На жарптичьи витрины она не глядела.
Снег ее Мономахову шапку расшил!
«…Ничего, наряжу свое бедное тело
Да в поземку, — а душу пущу на распыл…»
 
 
А толпа набегала, стонала, мычала,
Море снега прибоем толкало дома,
Ресторанные цепи, аптеки-причалы,
Где любовь — по дешевке и смерть — задарма!
 
 
Мальчик плакал в трамвае. Щенок из кошелки
Ультразвуком скулил. Пахла нефтью доха
У сушеною грушею сморщенной тетки.
У баяна людского дышали меха.
 
 
Город ярмаркой плыл, изукрашенный бедно —
То ладьями тюремно обритых церквей,
То лампадами лиц, по-чахоточьи бледных,
Схожих с ликами тех, за решеткой!.. — зверей, —
 
 
То печеночным запахом из магазина:
Это греза! забыли давно запах тот! —
А буранный пирог да с корицей бензина
Все глотает, не в силах насытиться, рот… —
 
 
То под вывеской яркою — матерной песней:
Перекресток сырой да колючий старик,
Да гармошка трясется над Красною Пресней,
Да в ушанку богач положил пятерик, —
 
 
То сияющим — больно глядеть! — поцелуем
Пацана, что вчера в этот мир — из тюрьмы,
И румяной Аленушки: кормим-балуем,
А потом — прямо в топку их, в зарево тьмы,
 
 
Наших милых детей, наших роженых в муках,
Наших ярых Предтеч, нашу нежную боль…
 
 
…Целый век она шла.
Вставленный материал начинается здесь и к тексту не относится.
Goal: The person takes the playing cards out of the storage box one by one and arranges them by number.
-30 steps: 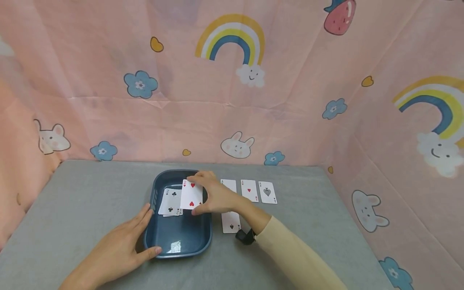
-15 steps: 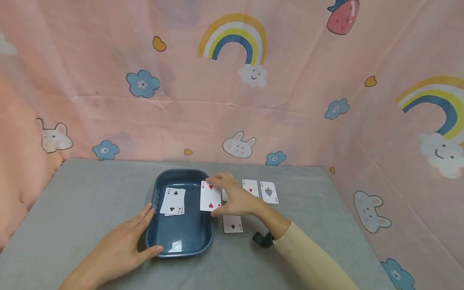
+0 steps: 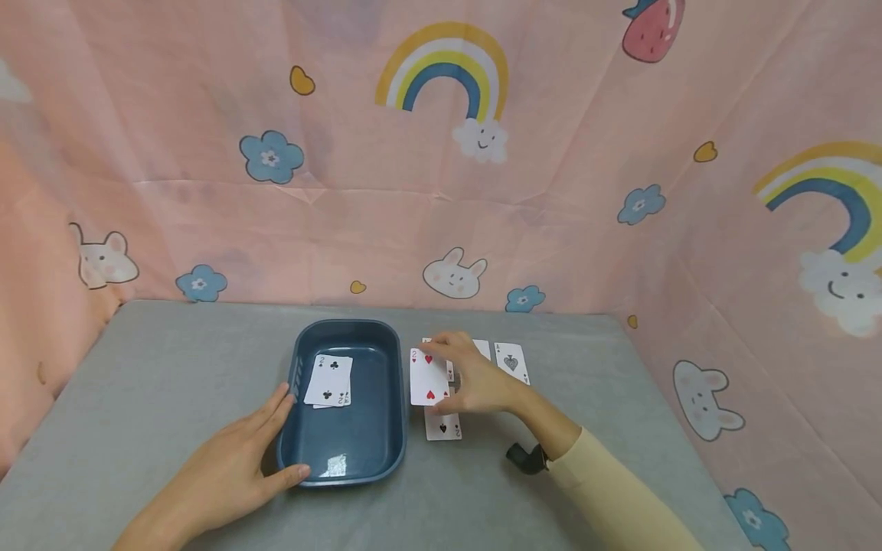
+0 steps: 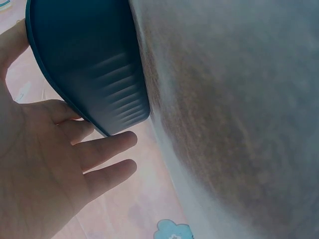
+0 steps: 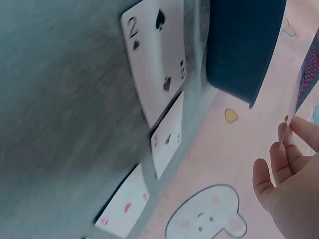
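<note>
My right hand (image 3: 456, 376) pinches a two of hearts (image 3: 427, 376) by its right edge and holds it face up just right of the dark blue tray (image 3: 344, 459), above the cards on the table. In the right wrist view the held card (image 5: 302, 79) shows edge-on, with my fingers (image 5: 285, 167) below it. A two of spades (image 3: 443, 425) lies under the hand. My left hand (image 3: 265, 444) rests flat against the tray's front left corner, thumb on the rim; the left wrist view shows those fingers (image 4: 107, 149) beside the tray's wall (image 4: 84, 59).
Inside the tray lies a small stack topped by a two of clubs (image 3: 329, 380). An ace of spades (image 3: 511, 362) and a partly hidden ace of hearts (image 3: 481, 348) lie in a row behind my right hand. Pink patterned cloth walls off the grey table (image 3: 138, 383).
My right hand has carried the two of hearts rightward out of the tray, to above the cards on the table. The left hand and tray have stayed put.
</note>
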`<state>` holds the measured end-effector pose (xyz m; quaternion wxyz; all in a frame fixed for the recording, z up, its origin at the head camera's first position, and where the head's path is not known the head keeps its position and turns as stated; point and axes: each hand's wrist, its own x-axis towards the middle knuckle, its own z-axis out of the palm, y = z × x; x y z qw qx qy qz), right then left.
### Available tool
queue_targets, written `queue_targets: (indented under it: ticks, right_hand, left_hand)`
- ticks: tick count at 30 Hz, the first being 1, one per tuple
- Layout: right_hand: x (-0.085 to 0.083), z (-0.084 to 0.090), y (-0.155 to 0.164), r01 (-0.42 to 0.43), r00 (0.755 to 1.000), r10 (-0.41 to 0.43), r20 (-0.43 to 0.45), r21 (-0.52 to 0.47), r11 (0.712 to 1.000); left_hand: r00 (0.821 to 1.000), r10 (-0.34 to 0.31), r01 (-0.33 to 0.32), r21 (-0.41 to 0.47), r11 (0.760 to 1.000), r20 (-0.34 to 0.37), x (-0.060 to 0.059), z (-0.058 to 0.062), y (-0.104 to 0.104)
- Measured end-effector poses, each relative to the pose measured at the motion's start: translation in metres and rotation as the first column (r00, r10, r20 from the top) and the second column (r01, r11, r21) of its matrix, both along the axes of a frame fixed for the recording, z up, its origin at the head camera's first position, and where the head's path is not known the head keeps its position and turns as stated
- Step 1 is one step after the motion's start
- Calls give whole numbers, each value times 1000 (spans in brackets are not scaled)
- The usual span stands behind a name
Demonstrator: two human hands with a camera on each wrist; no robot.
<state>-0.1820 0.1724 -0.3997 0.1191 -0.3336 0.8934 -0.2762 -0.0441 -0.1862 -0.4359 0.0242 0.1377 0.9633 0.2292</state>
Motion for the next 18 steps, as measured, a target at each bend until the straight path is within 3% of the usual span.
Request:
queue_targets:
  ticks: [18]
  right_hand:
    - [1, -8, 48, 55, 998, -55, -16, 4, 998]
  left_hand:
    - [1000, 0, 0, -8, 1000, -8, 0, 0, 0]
И несла сетку лука
И батон, жестяной от мороза. И соль.
 
 
И дошла она, лестницу тяжко измерив
Утюгами шагов. Коммуналка спала.
Отворились в каморку скрипучие двери —
Или Ангел раскинул два чистых крыла?
 
 
И застыла она над людскою едою,
Над пустою посудой, над грязной плитой.
И застыла она — перед новой бедою,
Навсегда ей в нутро и в дыханье влитой.
 
 
И застыла она, так лучистую руку
Положа на воздетый ко звездам живот,
Что услышали звезды великую муку,
Коя в бабьем изгвазданном теле живет.
 
 
Так стояла она — над раскиданной снедью,
Над бельмастым окном, где на вате меж рам
От игрушек осколки, — над самою смертью,
И над чем мы — по смерти — стоять будем — там!
 
 
А в окно ее Ангелом билася вьюга.
И шептала она: — Ничего, ничего.
Погуляла я славно. За дело, подруга.
Подниму без Отца и взлелею Его.
 
 
Заработаю скотьим горбом — я двужильна!
Изуверские надписи в лифтах сотру
Белым пламенем глаз! — чтобы чистым и сильным
Мир предстал перед Ним — о, пока не умру…
 
 
О, доколе я с Ним! И на улицах людных,
И в подземных котлах, и в тугих поездах —
Я любить Его буду так долго и трудно,
Как рожать: в напряженье, разрывах, слезах!
 
 
В катастрофах! Крушеньях! Воронках! И взрывах!
В колыбелях — в любовных постелях — в гробах!